RDC : « Kabila prépare une insurrection, les signes qui ne trompent pas »

La déclaration du Président congolais est tombée comme un coup de tonnerre. D’après le Président Félix Tshisekedi, le mouvement rebelle Alliance Fleuve Congo dirigé par Corneille Nangaa appartient à l’ancien Président Joseph Kabila Kabange. Dans une interview accordée mardi 6 août aux journalistes Christian Lusakueno et Baudouin Amba Wetshi, le Chef de l’État, Félix Tshisekedi, a souligné que Joseph Kabila et l’AFC préparent une insurrection.
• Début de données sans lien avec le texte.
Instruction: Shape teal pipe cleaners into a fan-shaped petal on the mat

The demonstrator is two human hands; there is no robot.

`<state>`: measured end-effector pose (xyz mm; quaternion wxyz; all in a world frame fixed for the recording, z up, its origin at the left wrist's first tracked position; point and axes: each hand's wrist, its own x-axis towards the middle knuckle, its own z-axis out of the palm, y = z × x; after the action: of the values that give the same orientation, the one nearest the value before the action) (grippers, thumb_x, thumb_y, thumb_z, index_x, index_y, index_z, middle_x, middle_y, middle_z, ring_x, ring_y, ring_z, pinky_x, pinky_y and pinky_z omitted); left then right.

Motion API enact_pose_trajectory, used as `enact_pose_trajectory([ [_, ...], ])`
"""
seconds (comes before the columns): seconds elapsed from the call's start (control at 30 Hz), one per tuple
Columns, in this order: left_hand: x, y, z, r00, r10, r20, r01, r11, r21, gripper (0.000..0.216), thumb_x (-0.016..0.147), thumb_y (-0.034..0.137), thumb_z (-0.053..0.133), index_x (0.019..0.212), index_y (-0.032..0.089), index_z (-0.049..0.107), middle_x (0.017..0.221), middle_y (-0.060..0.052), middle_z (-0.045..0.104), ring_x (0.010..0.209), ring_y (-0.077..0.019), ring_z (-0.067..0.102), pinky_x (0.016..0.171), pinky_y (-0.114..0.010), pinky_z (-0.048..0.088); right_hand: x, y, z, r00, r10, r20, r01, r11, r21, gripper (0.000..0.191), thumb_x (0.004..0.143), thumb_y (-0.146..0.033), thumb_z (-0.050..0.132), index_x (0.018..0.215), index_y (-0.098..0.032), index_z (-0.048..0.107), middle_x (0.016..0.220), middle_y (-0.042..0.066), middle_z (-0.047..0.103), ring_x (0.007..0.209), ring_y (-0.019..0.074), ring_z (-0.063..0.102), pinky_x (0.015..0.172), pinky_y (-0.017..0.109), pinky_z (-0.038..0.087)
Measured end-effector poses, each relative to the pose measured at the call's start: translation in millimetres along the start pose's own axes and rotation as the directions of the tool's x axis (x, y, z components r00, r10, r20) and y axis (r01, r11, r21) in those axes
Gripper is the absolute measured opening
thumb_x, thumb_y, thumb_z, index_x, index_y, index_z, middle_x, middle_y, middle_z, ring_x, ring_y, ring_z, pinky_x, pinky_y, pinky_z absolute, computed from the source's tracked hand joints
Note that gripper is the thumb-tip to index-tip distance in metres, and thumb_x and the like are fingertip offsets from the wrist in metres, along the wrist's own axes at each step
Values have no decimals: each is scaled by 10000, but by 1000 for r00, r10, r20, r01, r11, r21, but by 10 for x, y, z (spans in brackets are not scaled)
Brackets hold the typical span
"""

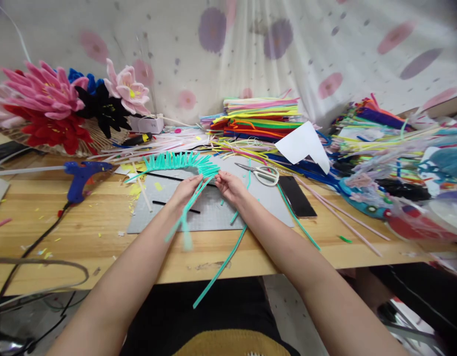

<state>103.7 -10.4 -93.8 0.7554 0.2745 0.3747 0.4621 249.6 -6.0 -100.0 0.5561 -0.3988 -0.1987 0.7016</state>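
Both hands meet above a grey mat (139,222) at a fringed strip of turquoise pipe cleaners (172,160), which arcs away to the left. My left hand (187,190) is closed around its near end, where long loose pipe cleaner tails hang toward me. My right hand (230,185) pinches the short turquoise ends beside it, with fingertips pressed together. Beneath my right wrist, a loose turquoise pipe cleaner (223,267) runs over the table's front edge. Short cut black pieces and turquoise bits lie on the mat.
White-handled scissors (265,174) and a dark phone (298,196) lie right of my hands. A blue glue gun (82,179) rests at left, below fuzzy flowers (58,99). Stacked coloured pipe cleaners (261,116) stand behind. Plastic-wrapped bundles (428,183) crowd the right side of the wooden table (102,252).
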Motion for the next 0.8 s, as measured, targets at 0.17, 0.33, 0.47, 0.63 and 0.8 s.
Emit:
enact_pose_trajectory([
  [0.17, -67, 94, -37, 968, -114, 225, 141, 984, -110, 108, 769, 64, 535, 778, 110, 633, 818, -61, 632, 417, 10, 369, 269, -53, 189, 33, -70, -26, 978, 208, -7, -206, 969, 136, 176, 857, -34, 402, 771, -152, 499, 533, -41, 590, 395, 27, 523, 440, 94, 494],
  [0.33, -94, 55, 22, 978, 45, 206, -48, 999, 10, 276, 652, 54, 640, 905, 163, 642, 987, -54, 643, 457, 8, 411, 292, -68, 211, 27, -64, 15, 989, 145, 2, -144, 982, 123, 145, 840, -41, 428, 850, -162, 507, 589, -30, 627, 497, 55, 604, 496, 127, 540],
  [0.47, -78, -28, 40, 967, 250, 56, -256, 953, 161, 269, 660, 256, 705, 893, 139, 638, 943, -68, 663, 486, -16, 451, 318, -99, 241, -30, -36, 59, 995, 84, 45, -84, 996, -1, 142, 843, -44, 435, 785, -158, 497, 621, 4, 654, 542, 63, 631, 498, 116, 530],
  [0.63, -38, -66, 7, 947, 319, -22, -301, 913, 276, 296, 708, 395, 656, 841, 132, 638, 892, -70, 677, 525, -46, 503, 359, -122, 299, -98, -18, 43, 998, -39, 54, 50, 976, -211, 154, 811, -52, 503, 730, -171, 450, 641, 14, 675, 562, 91, 645, 477, 156, 521],
  [0.8, -38, 68, 2, 983, 113, -147, -101, 991, 91, 286, 765, 421, 601, 786, 136, 593, 644, -14, 621, 404, -30, 443, 316, -120, 253, -132, -53, 5, 994, -83, 73, 105, 915, -389, 145, 796, -77, 530, 741, -177, 439, 618, 4, 673, 558, 104, 643, 479, 182, 508],
])
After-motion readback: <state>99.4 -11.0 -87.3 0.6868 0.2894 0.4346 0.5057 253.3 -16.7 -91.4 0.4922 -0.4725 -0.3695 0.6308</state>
« Joseph Kabila prépare une insurrection. L’AFC, c’est lui. Il a boycotté les élections et prépare une insurrection », a déclaré Félix Tshisekedi sur Top Congo et Congo Indépendant à partir de Bruxelles.
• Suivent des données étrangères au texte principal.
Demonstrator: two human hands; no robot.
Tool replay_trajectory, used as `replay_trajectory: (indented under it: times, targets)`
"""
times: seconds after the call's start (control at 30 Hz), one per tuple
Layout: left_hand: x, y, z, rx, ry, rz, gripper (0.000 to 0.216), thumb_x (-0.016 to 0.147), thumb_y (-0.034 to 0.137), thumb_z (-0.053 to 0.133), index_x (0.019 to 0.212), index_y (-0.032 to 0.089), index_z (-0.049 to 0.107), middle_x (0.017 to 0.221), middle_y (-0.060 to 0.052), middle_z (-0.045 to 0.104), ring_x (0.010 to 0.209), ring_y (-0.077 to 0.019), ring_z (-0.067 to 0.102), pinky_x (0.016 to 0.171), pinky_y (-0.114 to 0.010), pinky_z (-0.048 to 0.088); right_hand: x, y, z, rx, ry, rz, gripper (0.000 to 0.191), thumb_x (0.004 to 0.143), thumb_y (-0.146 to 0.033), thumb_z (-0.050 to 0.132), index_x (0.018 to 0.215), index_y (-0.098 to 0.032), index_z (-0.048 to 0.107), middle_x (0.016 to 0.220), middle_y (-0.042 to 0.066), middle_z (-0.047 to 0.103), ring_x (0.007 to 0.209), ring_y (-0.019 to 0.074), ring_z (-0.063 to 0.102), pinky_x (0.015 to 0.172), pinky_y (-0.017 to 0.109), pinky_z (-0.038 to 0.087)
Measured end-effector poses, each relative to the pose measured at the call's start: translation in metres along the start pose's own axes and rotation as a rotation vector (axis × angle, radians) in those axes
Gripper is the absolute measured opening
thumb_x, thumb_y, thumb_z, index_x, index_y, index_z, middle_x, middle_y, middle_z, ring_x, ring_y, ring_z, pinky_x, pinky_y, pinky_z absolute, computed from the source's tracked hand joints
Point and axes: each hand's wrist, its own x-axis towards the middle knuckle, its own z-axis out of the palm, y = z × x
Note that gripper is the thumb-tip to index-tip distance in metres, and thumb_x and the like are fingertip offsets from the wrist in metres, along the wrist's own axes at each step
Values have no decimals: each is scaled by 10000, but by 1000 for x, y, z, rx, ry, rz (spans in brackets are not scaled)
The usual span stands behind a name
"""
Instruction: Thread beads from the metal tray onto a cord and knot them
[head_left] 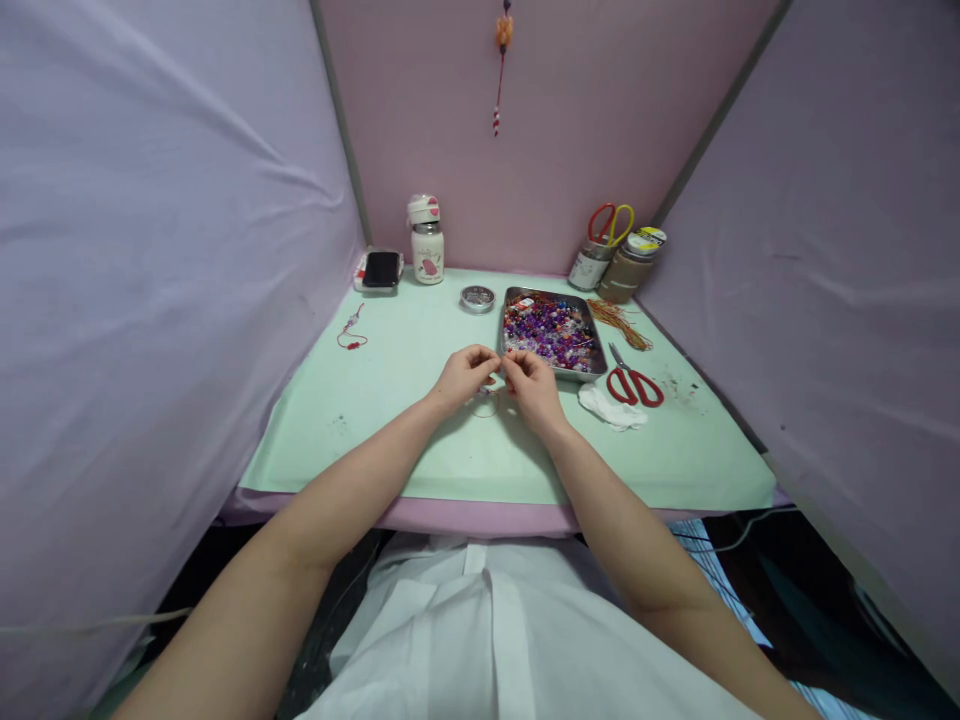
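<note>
My left hand (465, 376) and my right hand (531, 384) meet over the middle of the green table (390, 420), fingertips pinched together on something small. A thin clear loop of cord (486, 405) hangs just below them, and it seems to run up into the pinch. A metal tray (592, 368) full of purple, red and white beads lies just beyond my right hand.
Red scissors (634, 384) and a white tissue (610, 408) lie right of the tray. At the back stand a small round tin (478, 298), a white bottle (427, 242), a phone (381, 269), two jars (615, 262) and orange thread (619, 322). A red beaded string (351, 334) lies left. Cloth walls enclose the table.
</note>
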Motion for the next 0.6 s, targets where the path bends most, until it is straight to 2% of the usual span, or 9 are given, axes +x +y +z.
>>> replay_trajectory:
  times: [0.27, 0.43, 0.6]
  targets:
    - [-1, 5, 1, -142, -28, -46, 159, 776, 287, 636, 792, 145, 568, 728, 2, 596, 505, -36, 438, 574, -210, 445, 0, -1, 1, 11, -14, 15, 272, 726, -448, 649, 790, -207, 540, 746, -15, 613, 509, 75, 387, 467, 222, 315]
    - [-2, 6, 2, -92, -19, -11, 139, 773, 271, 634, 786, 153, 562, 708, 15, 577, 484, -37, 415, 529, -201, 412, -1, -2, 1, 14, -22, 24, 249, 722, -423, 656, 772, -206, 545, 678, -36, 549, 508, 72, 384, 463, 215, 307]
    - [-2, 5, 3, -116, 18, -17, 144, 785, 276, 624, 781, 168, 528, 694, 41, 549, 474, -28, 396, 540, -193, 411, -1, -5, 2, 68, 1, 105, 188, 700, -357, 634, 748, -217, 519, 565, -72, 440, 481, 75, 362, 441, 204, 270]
Par ces mots, l’on conclurait que le glas a sonné entre Tshisekedi et Kabila. Les deux hommes ne regardent plus dans la même direction, près de six ans après la passation civilisée du pouvoir entre le sortant et le nouvel entrant qui a rempilé en décembre 2023.
Préparation d’une insurrection par le Raïs Joseph Kabila, les signes qui ne trompent pas

Tout au début, Kabila et sa famille politique étaient des partenaires privilégiés du successeur Tshisekedi. Après moult tentatives de blocage de la machine nouvellement mise en place, Félix Tshisekedi activa ce qu’il a appelé lui-même « Déboulonnage du système Kabila ». Par là même, ainsi avait déjà sonné le glas de la collaboration entre Kabila et Tshisekedi. Depuis lors, la famille politique de Kabila s’est démarquée par des actions teintées de condamnation du régime Tshisekedi, de victimisation, et d’attaques acerbes.
Comme si cela ne suffisait pas, Olive Lembe Kabila, ex-première dame, a plusieurs fois prouvé dans ses sorties médiatiques qu’un gros retour au pouvoir se prépare pour son tendre mari Joseph Kabila. Alors que l’ancien président est sur une voie de non-retour aux affaires, malgré que la constitution elle-même soit verrouillée à ce sujet.
L’ex-première dame Olive Lembe aurait même rassuré les Congolais du retour imminent de son époux Kabila, prétextant qu’il est le seul à détenir la solution aux problèmes des Congolais alors qu’il en est, en grosse partie, l’instigateur. Qui plus est, un ancien dirigeant jouant au sapeur-pompier et pyromane.
En outre, l’autre signe qui ne trompe pas est cette récupération politique d’un incident isolé, pour lequel l’ancienne première dame a dénaturé les faits, en parlant d’une tentative d’atteinte physique à sa personne alors que les présumés auteurs n’avaient rien de tel. Le procès sur la prétendue attaque du complexe immobilier GLM où se trouve la résidence privée de l’ancien président. À ce sujet, de l’avis des proches du régime Tshisekedi, la manœuvre serait de monter une insurrection en plein Kinshasa afin de fragiliser le régime Tshisekedi.
« Même si le stratagème est d’avance voué à l’échec, toute menace, d’où qu’elle vienne, est toujours à prendre très au sérieux », nous a indiqué un cadre de l’Union sacrée.

Dans un autre cas de figure, l’un des cadres du PPRD et proche de l’ancien Président Kabila, Moussa Mondo, s’est vu vite désavoué et rejeté par son parti, une fois qu’il avait été accusé de meurtre de son épouse. Et pourtant, quand Tshisola, Henri Magie et les autres ont rejoint le mouvement insurrectionnel AFC, les cadres du PPRD ont parlé d’un choix personnel de ces derniers, comparant cette adhésion à la rébellion à celle des anciens membres et cadres du même parti vers la coalition au pouvoir, à l’instar de Christophe Lutundula, Lambert Mende et compagnie.
De toutes ces actions parmi tant d’autres, tout porte à croire que cette famille politique qui n’a jamais hésité à parler du retour obligatoire de Joseph Kabila au pouvoir, met en place des voies et moyens anticonstitutionnels pour arriver à ses fins. Sans remuer ciel et terre, l’opinion nationale et internationale ne peut que gober la déclaration de Félix Tshisekedi sur la préparation d’une insurrection qui, partie du Nord-Kivu, pourrait être transplantée ici à Kinshasa. Un schéma qu’aucun Congolais ne rêve jamais, du moment où les installations démocratiques issues des élections sont bel et bien établies.
Qui d’entre Kabila et Tshisekedi a raison ou dit la vérité ? Seul l’avenir nous en dira long. Car, tôt ou tard, les masques finiront par tomber.